WHAT YOU NEED TO DO -> Below are some records. Return exactly the lines from the one containing "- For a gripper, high" through the one containing "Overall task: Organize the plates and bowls", both included, and only those.

SUPPLIED INFORMATION ->
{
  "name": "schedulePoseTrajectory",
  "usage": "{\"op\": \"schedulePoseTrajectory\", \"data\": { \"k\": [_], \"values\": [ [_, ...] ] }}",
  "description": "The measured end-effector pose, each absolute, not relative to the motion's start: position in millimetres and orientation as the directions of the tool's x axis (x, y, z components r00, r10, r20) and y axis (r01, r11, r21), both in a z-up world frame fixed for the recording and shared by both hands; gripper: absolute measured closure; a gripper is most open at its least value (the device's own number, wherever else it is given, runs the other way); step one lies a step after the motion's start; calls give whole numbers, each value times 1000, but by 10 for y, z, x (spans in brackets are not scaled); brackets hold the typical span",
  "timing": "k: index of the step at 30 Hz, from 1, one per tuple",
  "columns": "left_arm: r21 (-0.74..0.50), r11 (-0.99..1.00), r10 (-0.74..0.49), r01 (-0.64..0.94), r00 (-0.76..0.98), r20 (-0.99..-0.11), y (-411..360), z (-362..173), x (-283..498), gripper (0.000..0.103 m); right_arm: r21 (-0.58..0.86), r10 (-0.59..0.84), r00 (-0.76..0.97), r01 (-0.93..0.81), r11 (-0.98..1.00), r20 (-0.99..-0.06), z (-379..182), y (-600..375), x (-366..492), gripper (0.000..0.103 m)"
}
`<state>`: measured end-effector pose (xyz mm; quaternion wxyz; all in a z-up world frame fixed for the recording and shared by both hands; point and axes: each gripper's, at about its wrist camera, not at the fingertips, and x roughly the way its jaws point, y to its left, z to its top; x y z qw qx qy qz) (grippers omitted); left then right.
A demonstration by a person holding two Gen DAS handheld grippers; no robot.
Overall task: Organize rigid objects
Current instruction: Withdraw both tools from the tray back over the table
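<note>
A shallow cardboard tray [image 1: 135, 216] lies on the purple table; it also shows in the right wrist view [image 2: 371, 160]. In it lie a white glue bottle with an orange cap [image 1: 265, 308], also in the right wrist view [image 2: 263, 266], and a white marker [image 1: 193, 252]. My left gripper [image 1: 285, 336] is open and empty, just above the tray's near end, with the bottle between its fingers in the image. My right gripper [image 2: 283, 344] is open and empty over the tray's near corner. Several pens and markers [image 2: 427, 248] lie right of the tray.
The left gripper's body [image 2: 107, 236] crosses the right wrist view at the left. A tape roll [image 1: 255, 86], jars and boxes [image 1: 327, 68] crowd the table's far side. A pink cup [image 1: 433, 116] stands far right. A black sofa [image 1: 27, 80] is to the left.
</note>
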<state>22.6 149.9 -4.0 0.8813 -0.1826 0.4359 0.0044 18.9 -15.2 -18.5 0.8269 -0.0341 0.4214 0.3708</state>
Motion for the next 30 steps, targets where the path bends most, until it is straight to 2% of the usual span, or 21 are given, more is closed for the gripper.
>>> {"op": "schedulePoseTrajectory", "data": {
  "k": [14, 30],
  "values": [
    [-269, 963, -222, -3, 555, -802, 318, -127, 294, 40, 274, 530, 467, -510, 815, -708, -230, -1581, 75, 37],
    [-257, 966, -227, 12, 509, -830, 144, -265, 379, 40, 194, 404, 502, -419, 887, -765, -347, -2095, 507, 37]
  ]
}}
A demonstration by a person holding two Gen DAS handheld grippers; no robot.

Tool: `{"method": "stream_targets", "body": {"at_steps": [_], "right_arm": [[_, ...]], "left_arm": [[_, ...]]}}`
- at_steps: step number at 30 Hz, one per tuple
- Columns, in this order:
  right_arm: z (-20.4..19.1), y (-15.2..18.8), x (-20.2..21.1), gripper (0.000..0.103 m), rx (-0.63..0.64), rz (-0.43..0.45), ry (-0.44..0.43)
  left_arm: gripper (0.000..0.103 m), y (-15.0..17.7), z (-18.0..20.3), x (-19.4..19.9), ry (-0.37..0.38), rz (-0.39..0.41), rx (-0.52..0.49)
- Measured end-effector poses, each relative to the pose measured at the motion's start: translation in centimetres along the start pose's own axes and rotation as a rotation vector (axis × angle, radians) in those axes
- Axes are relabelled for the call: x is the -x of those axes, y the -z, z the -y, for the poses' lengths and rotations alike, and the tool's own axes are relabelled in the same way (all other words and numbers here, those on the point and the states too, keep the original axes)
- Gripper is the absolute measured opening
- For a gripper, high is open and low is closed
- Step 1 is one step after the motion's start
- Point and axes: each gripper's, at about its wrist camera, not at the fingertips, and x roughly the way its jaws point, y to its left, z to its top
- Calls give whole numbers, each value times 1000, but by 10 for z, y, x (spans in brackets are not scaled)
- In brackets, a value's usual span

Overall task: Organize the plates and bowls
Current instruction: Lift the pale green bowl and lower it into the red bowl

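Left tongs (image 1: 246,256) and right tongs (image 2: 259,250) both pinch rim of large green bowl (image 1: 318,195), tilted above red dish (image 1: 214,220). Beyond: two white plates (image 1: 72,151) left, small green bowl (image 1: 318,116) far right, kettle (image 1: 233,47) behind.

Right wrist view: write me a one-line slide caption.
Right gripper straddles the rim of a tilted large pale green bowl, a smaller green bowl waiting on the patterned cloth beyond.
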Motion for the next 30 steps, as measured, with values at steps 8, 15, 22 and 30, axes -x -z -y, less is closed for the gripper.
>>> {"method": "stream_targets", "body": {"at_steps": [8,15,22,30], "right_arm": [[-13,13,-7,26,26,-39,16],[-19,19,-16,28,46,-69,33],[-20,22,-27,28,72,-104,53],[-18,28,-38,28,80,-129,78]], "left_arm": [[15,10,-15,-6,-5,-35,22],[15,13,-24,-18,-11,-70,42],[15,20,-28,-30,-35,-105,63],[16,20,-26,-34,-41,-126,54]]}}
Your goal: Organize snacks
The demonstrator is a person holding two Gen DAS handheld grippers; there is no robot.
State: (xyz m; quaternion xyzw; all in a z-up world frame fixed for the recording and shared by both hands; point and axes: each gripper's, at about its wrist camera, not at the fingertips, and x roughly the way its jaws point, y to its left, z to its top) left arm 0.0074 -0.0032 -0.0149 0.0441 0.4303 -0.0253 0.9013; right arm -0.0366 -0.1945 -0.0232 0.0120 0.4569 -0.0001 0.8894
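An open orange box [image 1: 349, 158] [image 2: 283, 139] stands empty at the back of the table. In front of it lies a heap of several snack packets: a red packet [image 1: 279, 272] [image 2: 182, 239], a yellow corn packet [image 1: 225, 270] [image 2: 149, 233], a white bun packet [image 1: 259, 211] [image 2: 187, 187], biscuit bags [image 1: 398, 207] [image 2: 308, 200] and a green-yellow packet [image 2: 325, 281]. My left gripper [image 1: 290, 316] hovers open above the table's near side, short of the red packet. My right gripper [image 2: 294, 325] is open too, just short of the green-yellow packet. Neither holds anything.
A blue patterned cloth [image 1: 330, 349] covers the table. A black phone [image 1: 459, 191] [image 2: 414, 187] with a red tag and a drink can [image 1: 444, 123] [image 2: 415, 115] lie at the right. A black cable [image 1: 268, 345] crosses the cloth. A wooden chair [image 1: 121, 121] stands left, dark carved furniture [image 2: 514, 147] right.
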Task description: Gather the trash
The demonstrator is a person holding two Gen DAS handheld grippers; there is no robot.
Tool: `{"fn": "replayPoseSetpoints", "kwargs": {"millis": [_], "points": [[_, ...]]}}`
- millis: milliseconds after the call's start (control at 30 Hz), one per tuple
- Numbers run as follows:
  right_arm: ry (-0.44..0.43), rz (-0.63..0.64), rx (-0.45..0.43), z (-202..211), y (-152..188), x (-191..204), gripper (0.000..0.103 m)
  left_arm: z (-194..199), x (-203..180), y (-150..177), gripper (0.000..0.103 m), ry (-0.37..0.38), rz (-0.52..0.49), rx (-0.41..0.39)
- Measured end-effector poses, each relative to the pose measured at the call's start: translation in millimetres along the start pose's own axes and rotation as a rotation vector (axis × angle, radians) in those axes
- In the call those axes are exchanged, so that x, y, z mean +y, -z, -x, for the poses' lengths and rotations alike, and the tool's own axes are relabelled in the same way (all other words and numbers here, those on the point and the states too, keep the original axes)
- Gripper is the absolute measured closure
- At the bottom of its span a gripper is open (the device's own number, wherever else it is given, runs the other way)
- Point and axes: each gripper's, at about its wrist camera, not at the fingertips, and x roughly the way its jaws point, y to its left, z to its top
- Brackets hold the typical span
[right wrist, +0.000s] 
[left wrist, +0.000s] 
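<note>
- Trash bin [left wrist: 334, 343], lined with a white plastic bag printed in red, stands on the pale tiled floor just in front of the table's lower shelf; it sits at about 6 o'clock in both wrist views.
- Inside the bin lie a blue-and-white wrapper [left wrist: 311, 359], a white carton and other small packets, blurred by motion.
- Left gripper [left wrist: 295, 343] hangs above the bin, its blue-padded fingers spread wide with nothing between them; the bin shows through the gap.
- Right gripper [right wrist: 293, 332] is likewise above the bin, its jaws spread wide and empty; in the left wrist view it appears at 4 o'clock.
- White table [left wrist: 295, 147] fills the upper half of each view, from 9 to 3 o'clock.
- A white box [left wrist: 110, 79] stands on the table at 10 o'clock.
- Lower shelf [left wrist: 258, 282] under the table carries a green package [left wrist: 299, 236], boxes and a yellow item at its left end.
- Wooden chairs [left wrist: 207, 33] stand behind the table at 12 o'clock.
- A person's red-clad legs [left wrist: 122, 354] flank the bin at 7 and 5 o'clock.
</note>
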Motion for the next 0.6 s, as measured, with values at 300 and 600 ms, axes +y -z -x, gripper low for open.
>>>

SOLUTION ->
- For a gripper, high is open and low is closed
- Step 1 is one step after the motion's start
- Point and axes: each gripper's, at about its wrist camera, not at the fingertips, and x roughly the way its jaws point, y to its left, z to its top
- Calls give whole numbers, each value times 1000, but by 10 for z, y, x (spans in brackets are not scaled)
- In brackets, a value's usual span

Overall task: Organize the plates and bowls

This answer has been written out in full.